After Spinelli left town we were left with SBUXtm, Tully's, you know, the usual suspects. And Peet's of course, which is really fine coffee. Not for everyone, of course. It's real strong, double-shot even in a small latte, and roasted pretty aggressively, though, I would argue, not erring on the side of bitterness. Peet's optimizes their espresso for the hot specialty drinks, so their iced drinks suffer (Starbucks' espresso surely ices better), but for a morning wakeup, Peet's is really my only choice anymore. Everything else tastes, well, just a little bland. And of course Peet's is named for its founder, Alfred Peet, a Dutchman who in 1966 opened a little roasting operation in Berkeley and simply accepted no compromises.

In his early years he walked the coffee plantations of Indonesia, and in due course he brought to America the finest Costa Rican and African coffees. When asked to recount his life story, he reportedly said, "the coffee tells my story."

That, my friends, is as triumphant a sentence as a man can utter. His story - his worldliness, his uncompromising demand for excellence, his willingness to endure almost anything but mediocrity - my God, I taste it every morning and I swear, I am ready to go to war.
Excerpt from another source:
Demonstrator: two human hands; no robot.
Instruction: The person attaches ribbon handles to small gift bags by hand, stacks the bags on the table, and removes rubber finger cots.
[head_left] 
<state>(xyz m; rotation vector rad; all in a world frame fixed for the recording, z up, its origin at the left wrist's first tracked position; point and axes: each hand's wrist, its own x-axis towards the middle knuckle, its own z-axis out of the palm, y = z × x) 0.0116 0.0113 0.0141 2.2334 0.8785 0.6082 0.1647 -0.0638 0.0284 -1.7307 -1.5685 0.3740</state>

How can I give anything less than my absolute God-damned best at home and at the office when a man has dedicated his life and soul to ensuring that every waking day of my life I will have at least one delicious beverage experience? How could I look my children in the eye at the end of the day if I knew in my heart I had not made that same commitment? How? I ask you.

Perhaps I have drifted a little from my subject... I meant to say, and I mean this, the coffee here in the Netherlands is fine. It's just that I had expected...well, never mind. It is fine, and I am glad. This is a nice place, and to criticize it, for not being something else...would just be unfair.

The coffee is fine.

1 Comments:

Blogger JAB said...

Here, compared with the cup of Elysian balanced richness I am enjoying right now at independent Fremont Coffee, which as far I have experienced has not been surpassed in its ability to capture the smell of perfectly roasted- not overroasted at all - coffee into silky texture of black velvet where the bitter merely cleans the the flavor from your tongue to prepare you for the next soft explosion of subtle balance and complex warmth, a feat accomplished by a staff of baristas who have at least 5 years of experience each, the Peet's coffee down the street is fine.

However, I laud your point- why bother with crap?- and note an enjoyable essay.